HOW TO COMPLETE THIS TASK » Return each line of the listing that has the word "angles" in it.

INFORMATION PROVIDED »
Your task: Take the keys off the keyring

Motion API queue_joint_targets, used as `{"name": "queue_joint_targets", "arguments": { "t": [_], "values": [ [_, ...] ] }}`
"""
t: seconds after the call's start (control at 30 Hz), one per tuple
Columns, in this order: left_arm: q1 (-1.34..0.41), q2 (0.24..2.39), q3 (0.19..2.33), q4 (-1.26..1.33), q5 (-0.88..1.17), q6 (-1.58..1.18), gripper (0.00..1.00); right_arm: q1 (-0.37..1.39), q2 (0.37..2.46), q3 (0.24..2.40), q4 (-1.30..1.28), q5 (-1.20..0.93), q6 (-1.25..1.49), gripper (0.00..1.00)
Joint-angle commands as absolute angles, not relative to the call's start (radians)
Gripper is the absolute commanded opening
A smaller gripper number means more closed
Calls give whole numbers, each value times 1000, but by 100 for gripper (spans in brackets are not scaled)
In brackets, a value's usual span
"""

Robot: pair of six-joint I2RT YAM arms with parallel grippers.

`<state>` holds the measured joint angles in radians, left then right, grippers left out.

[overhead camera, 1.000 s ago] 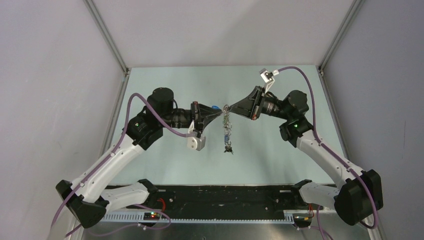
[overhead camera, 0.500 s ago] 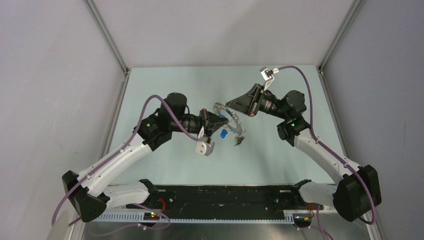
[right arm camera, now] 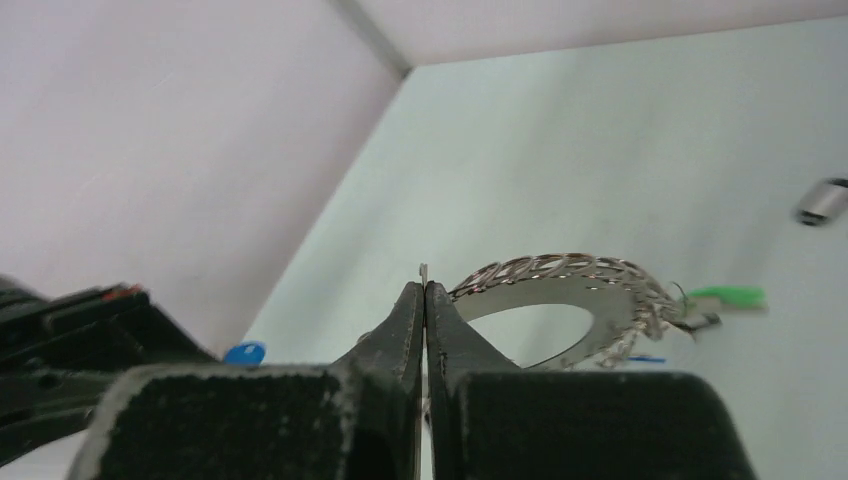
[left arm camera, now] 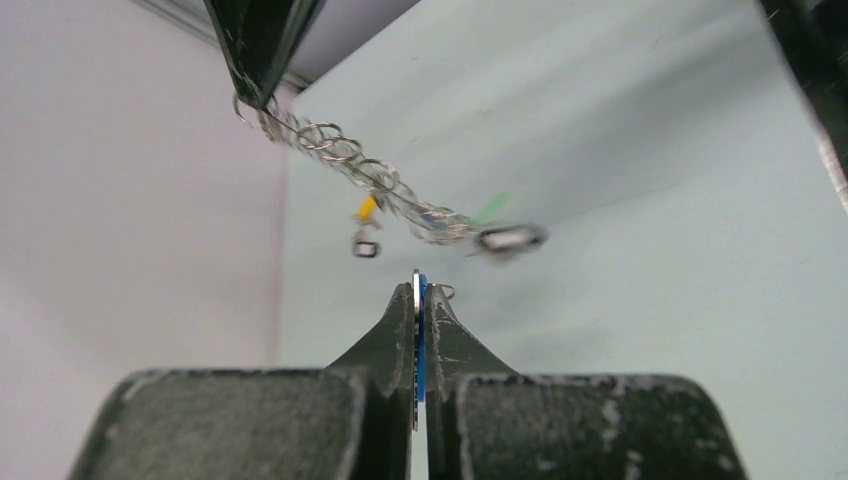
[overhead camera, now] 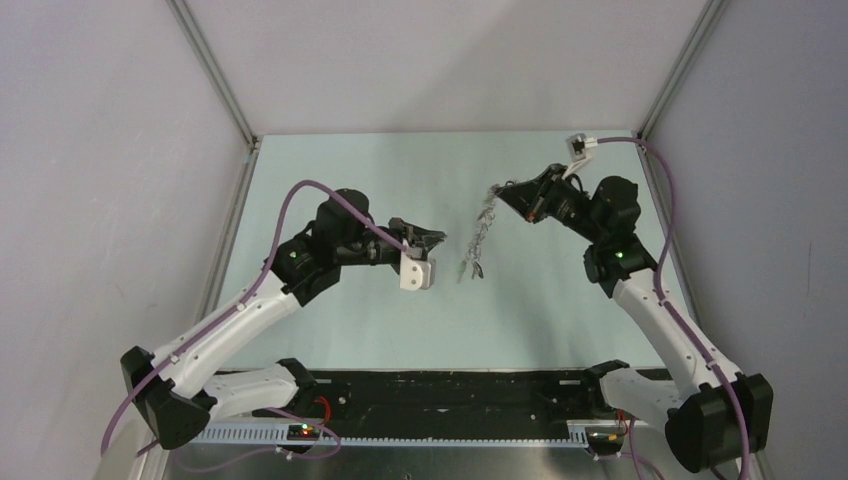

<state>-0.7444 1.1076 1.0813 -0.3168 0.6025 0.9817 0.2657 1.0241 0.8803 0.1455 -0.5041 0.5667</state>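
While the right hand (right arm camera: 425, 288) pinches the keyring (right arm camera: 560, 268) w/ keys (overhead camera: 468, 268) dangling over the surface (overhead camera: 350, 180), left hand (left arm camera: 418, 290) is clamped on a blue-headed key (left arm camera: 421, 335), apparently clear of the ring.

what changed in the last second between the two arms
The end effectors, together at the keyring a second ago, pulled apart: the left end effector drew back left gripping a blue-headed key, now off the keyring, which the right end effector carried right. Both stayed shut; the green-headed key stayed on the ring.
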Motion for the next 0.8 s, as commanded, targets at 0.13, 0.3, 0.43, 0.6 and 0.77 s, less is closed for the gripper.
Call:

SOLUTION FOR THIS PROBLEM »
Joint-angle commands as absolute angles, not relative to the call's start (radians)
`<state>` holds the measured joint angles in radians, left then right, grippers left out.

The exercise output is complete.